And to flash the FBOP image this is the line from the partition.xml used by MiFlash.

This is from partition.xml
<data><program SECTOR_SIZE_IN_BYTES="4096" file_sector_offset="0" filename="fastboot.img" label="fbop" num_partition_sectors="32" partofsingleimage="false" physical_partition_number="0" readbackverify="false" size_in_KB="128.0" sparse="false" start_byte_hex="0x321a8000" start_sector="205224"/></data>

So where im at is.
#1 We know how to write partitions using MIflash.
#2 We know flags in FBOP partition allow the bootloder to be unlocked.

What we are missing.
#1 we need a copy of the GPT from our devices.
#2 we need a copy of all partitions from our devices.

Conclusion.
If we can develop a tool like axon7tool that uses the same protocol as miflash we can get these things.
Not sure about the unsigned firehose part, every 8952 firehose i tested got rejected in miflash, the axon 7 developer who provided axon 7 firehose said that vendors started signing it since mm... so I'm not sure about that.
 
Yeah I just cracked my screen today what a load of shit

Hey you forgot to say, "D'oh! I'm going to Moe's!" after that sentence. Well if the crack is so bad that you can't live with it then I guess you want to donate it's brain to science right?

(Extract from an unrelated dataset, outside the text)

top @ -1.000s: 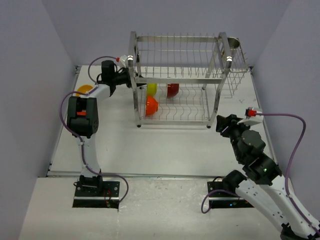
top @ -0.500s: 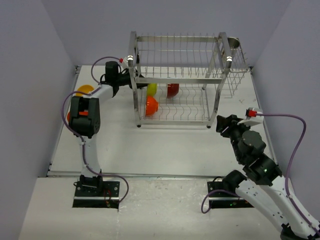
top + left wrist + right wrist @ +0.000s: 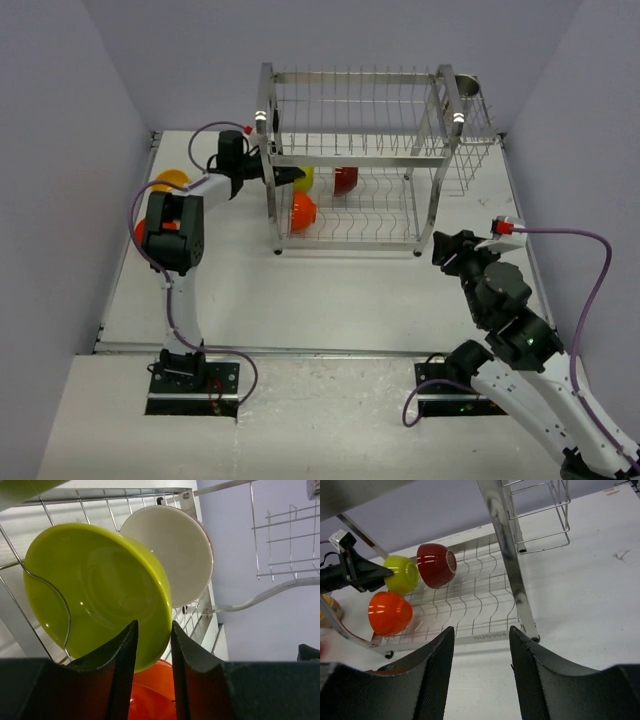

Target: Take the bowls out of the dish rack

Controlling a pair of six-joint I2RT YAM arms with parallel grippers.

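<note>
The dish rack (image 3: 265, 120) stands at the back of the table. Its lower tier holds a lime-green bowl (image 3: 305, 180), a dark red bowl (image 3: 346, 180) and an orange bowl (image 3: 302, 211). My left gripper (image 3: 296, 176) reaches in from the left. In the left wrist view its open fingers (image 3: 154, 624) straddle the lime-green bowl's (image 3: 100, 585) lower rim, one inside and one outside, with the orange bowl (image 3: 150, 692) below. The dark red bowl's whitish inside (image 3: 175, 550) shows behind. My right gripper (image 3: 481, 629) hangs open and empty near the rack's front right leg (image 3: 520, 600).
Two more bowls, a yellow-orange one (image 3: 168, 180) and an orange-red one (image 3: 140, 232), lie on the table left of the rack, partly behind my left arm. A metal cup (image 3: 467, 86) sits in the rack's right side basket. Purple walls close in the table.
My left gripper has moved right, past the rack's left post into the lower tier, up to the lime-green bowl. Its fingers have narrowed slightly. The right arm has not moved.
</note>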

Just stay far away from ZTE for your next handset because they are as anti-rootable as they come! :mad:
 
This is a readme.txt file from mainstream source code that i have. Which means yes.....I have the source files to compile programmers. I would think that these source files could be used as a road map to build our own programmers. That is exactlly what vendors do when they make upgrade tools. So lets take a look at this and see what this text file is telling us.

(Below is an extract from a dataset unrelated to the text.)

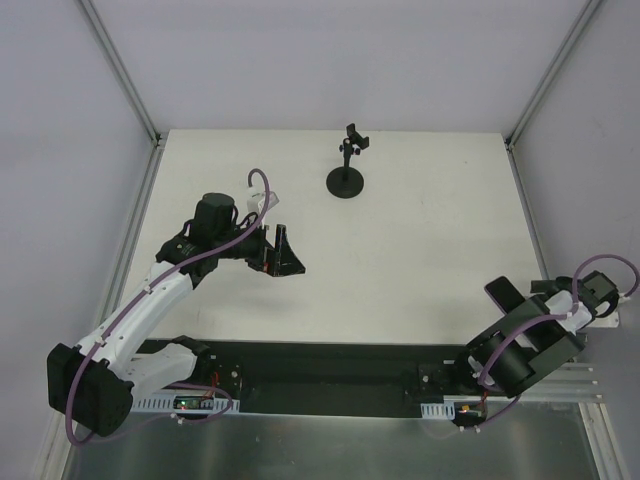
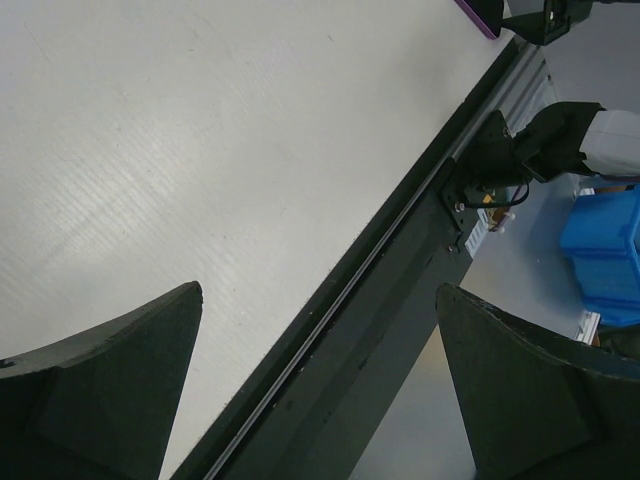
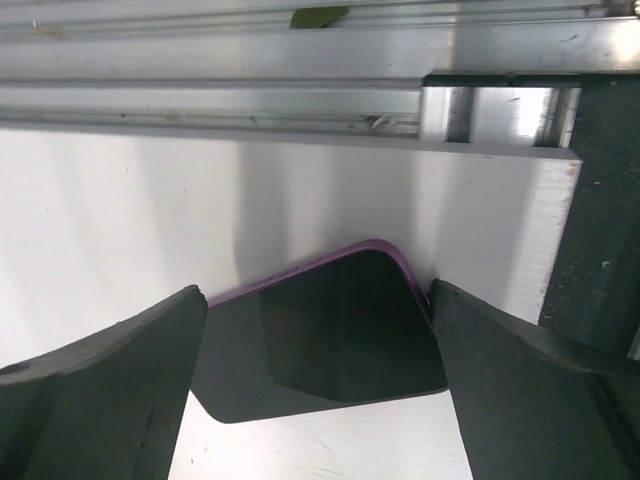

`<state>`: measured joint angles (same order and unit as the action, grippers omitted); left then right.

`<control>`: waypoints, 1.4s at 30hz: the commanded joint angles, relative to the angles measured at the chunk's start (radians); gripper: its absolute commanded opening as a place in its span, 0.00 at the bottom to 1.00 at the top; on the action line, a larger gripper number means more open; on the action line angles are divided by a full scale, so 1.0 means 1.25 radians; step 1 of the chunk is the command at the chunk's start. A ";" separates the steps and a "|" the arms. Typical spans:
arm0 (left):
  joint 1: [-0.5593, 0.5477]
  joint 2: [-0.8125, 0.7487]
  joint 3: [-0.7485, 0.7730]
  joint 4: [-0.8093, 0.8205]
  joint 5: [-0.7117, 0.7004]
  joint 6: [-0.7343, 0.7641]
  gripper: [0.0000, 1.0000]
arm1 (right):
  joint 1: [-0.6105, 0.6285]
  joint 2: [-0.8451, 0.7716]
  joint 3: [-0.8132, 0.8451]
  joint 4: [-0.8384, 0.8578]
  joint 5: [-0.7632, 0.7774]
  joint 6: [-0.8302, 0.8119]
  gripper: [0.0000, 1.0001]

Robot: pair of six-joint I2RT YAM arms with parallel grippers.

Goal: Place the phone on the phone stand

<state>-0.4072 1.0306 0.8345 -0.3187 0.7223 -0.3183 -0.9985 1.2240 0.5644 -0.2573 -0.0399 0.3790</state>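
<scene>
The phone (image 3: 340, 330), dark-faced in a purple case, lies at the table's right edge beside the aluminium rail (image 3: 300, 110); it also shows as the phone (image 1: 503, 292) and as a corner of the phone (image 2: 482, 14). My right gripper (image 3: 318, 292) straddles it with jaws spread wide, the right fingertip (image 3: 445, 310) against the phone's side and the left finger covering its other edge; from above, the right gripper (image 1: 522, 300) is right at it. The phone stand (image 1: 346, 170) stands upright at the back centre, its clamp holding nothing. My left gripper (image 1: 290, 252) hovers open over the left table, the left gripper (image 2: 318, 300) holding nothing.
White enclosure walls with metal posts ring the table (image 1: 420, 250). A black mounting rail (image 1: 330, 375) runs along the near edge between the arm bases. A blue bin (image 2: 605, 250) sits off the table beyond that rail.
</scene>
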 commanded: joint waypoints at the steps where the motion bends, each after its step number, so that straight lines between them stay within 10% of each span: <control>1: -0.009 -0.006 -0.006 0.021 -0.005 0.020 0.99 | 0.066 0.031 0.021 -0.048 0.018 -0.031 0.96; 25: -0.009 -0.034 -0.017 0.016 -0.019 0.031 0.99 | 0.630 0.146 0.146 -0.286 0.215 -0.123 0.99; 32: -0.008 -0.032 -0.016 0.011 -0.027 0.036 0.99 | 0.843 0.053 0.149 -0.306 0.100 -0.114 0.99; 42: -0.009 -0.017 -0.015 0.006 -0.035 0.040 0.99 | 0.642 0.075 0.280 -0.229 0.039 -0.119 0.98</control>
<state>-0.4072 1.0077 0.8188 -0.3191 0.6941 -0.2943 -0.0460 1.2324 0.8246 -0.5953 0.0887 0.2226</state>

Firehose is a new serial protocol that can be used with "Emergency DownLoad" (EDL). This protocol is fast and there is *no need* for a "single image" file to get into mass storage mode.

There are no pre-checked-in deviceprogrammer binaries, what is compiled and present in the build is what is ready for use.
The deviceprogrammer image is compiled into the build\ms\bin\<platform> directory (e.g. build\ms\bin\8974\), which is the directory where other build compiled images such as sbl1.mbn also reside.

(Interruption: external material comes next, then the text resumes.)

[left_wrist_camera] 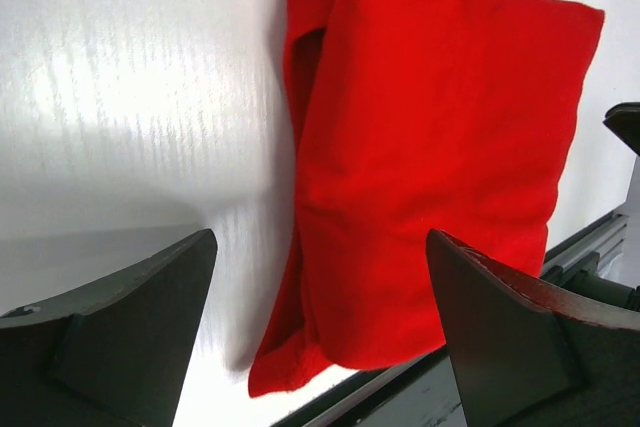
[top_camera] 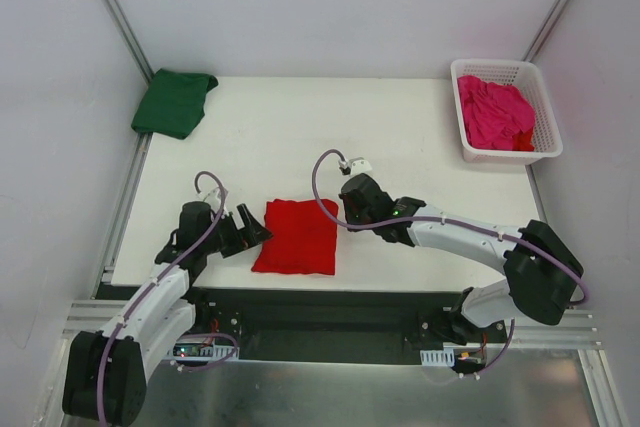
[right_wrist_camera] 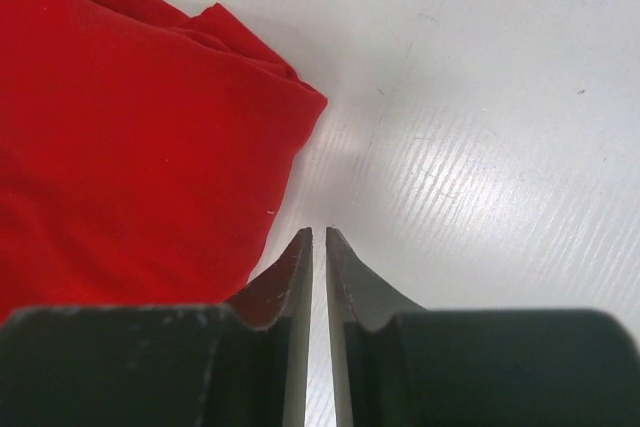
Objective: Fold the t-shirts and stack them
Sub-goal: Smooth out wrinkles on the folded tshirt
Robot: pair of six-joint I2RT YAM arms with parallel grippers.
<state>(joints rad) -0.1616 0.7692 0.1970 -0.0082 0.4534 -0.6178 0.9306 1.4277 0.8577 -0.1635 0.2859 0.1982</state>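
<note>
Red t-shirt lies folded on the white table, near the front edge and between the two arms. From above it reads as a near-square packet with no clear long axis. Its sides run roughly with the table edges, and the near edge is skewed a little to the left. In the left wrist view layered fold edges show along one side of it. Left gripper sits low just beside the packet's left side and points toward it. Its jaws stand wide apart with nothing between them. Right gripper is at the packet's far right corner. Its jaws are almost together, showing only a thin slit, and they hold nothing. The tips are over bare table just beside the cloth. Green t-shirt lies folded at the far left corner of the table, with its longer side running roughly front to back. Pink t-shirt is crumpled in the white lattice basket at the far right corner, and no axis can be told for it.
</note>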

To create the "programmer", go to the build\ms directory and type
build deviceprogrammer BUILD_ID=<build_flavor>
NOTE: For best results, run a CLEAN before each build attempt
Examples
---------------------------------------------------------------------------------------------------
build deviceprogrammer BUILD_ID=AAAAANAA
-- creates prog_emmc_firehose_8974.mbn, used for programming device
b8974 deviceprogrammer BUILD_ID=AAAAANAA DEVICEPROGRAMMER_IMAGE_TYPE=read
-- creates READ_emmc_firehose_8974.mbn, used for reading data back from device
b8974 deviceprogrammer BUILD_ID=AAAAANAA DEVICEPROGRAMMER_IMAGE_TYPE=gpp
-- creates GPP_emmc_firehose_8974.mbn, used for creating General Purpose Partitions

#1 there is *no need* for a "single image" file to get into mass storage mode.

For Example

This means we don't use MPRG8974.mbn (The programmer) to send the single image 8974msimage.mbn
to get the device in mass storage mode ( DOWNLOAD MODE)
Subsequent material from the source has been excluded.